I remember when Dad taught me “the birds and the bees” while we were trimming grass at my Little League field, named “Olin Bracken” after one of the leading citizens of my home town. I recall that I was about to enter Junior High, and he wanted me to be prepared when I heard about sex from my “worldly” classmates. He didn’t seem embarrassed at all, but I must have been turning several shades of red during our little talk. Again, he was doing what fathers have been doing since time began, teaching pubescent sons the meaning of manhood through the rites and rituals of passage.
At around the same time, he warned me that alcohol could become my worst enemy. He had a brother whose battle with the bottle was an unfolding tragedy, and he wanted to keep me from falling into that hell. How I wish I had heeded his warning. My life beyond high school, college, and the Marine Corps would be buffeted and battered by bad choice after bad choice, and I became addicted. How grateful I am that Dad never knew this. And how thankful I am now to be sober, by the grace of God and the support of AA.
Dad showed me that men can be vulnerable. I sensed when he was hurting, although he held to his generational mottoes of “still upper lip” and “no pain, no gain.” Some of my most vivid memories were bathed in my father’s tears. When our beloved Lassie was killed by a car on West Church Street hill, my brothers and I ran inside, sobbing and wailing. And Dad came in after burying our dog, blending his tears with our own. When I boarded a plane at the Indianapolis airport on my way to Vietnam, I said Goodbye to my family. I’ll never forget the agony that disfigured my father’s face, as tears of fear and grief fell over his cheeks.
Then there were the awful months when the wars caught up with him once again. He was in the VA Hospital in Marion, Indiana, where Mom and Dad had made their home by that time. The stress of the past, the memories, and the soul-crushing burdens had taken their toll, and he admitted himself for treatment. I visited him more than once, taking time from my graduate work to attend to his needs, but he was the one who became the care-giver as we talked. His concern was the burden he was placing on my mother, my brothers, and me. Yet he shared without a hint of embarrassment that he needed the treatment he was receiving.

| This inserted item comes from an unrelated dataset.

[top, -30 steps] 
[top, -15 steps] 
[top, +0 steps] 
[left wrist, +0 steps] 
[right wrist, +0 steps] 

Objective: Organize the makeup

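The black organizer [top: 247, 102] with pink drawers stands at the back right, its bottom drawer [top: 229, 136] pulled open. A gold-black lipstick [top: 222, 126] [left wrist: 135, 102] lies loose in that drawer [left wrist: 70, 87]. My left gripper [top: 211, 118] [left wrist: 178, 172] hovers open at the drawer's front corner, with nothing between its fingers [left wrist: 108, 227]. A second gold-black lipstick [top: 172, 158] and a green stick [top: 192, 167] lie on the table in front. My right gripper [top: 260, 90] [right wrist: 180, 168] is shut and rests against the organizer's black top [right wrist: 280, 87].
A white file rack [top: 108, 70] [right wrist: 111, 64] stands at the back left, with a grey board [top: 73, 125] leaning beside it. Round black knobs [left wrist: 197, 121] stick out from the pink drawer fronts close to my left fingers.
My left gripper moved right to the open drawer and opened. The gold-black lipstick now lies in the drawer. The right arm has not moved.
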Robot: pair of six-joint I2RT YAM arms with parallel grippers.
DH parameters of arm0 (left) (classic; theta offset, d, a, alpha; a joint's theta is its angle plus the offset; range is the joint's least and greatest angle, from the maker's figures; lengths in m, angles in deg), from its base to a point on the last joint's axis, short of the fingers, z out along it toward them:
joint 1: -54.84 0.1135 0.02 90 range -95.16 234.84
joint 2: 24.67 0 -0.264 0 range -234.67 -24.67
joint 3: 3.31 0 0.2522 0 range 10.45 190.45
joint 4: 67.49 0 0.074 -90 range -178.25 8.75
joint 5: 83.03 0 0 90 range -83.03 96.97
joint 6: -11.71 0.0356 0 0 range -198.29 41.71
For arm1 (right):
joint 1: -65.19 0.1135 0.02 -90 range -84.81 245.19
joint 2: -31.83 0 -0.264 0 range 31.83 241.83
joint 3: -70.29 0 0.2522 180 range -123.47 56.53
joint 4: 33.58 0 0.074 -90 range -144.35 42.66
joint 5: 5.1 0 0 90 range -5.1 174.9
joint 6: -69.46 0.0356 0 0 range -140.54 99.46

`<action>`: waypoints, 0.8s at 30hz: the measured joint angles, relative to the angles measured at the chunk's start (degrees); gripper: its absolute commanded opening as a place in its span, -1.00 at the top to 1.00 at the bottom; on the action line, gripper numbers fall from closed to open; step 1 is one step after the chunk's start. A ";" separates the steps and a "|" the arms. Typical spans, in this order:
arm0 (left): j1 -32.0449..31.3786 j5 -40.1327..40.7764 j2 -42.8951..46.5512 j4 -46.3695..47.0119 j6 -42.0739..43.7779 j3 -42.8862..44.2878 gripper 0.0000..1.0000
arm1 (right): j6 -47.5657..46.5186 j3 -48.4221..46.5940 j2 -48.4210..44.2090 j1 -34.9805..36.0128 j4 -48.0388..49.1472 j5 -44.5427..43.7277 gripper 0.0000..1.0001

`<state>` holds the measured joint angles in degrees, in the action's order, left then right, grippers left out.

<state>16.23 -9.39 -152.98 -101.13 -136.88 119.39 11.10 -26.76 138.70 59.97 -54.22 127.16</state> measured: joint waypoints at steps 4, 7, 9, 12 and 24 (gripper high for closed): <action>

This was another lesson from my father that sent me into the hands of the VA decades later, when my own flashbacks and addictions crushed me beneath their weight.
He was a heroic figure in my life and yet when I visited his Hoosier home, he would meet me at the door with his customary greeting, “Hello, Russo, my big Marine (yes, that is what he called me). You’re my hero!” And I would try to convince him that the reverse was the truth, but he would have none of it. So I just played along, grateful for his tribute but always aware that Dad was somehow more intelligent, courageous, wise, and stable than I ever could be. I always looked up to him, and I always will.
So on this Father’s Day, 2019, I thank God for my father, and I will say to him once more, “Well done, Dad. Well done. Thank you for everything. Love, Russo.”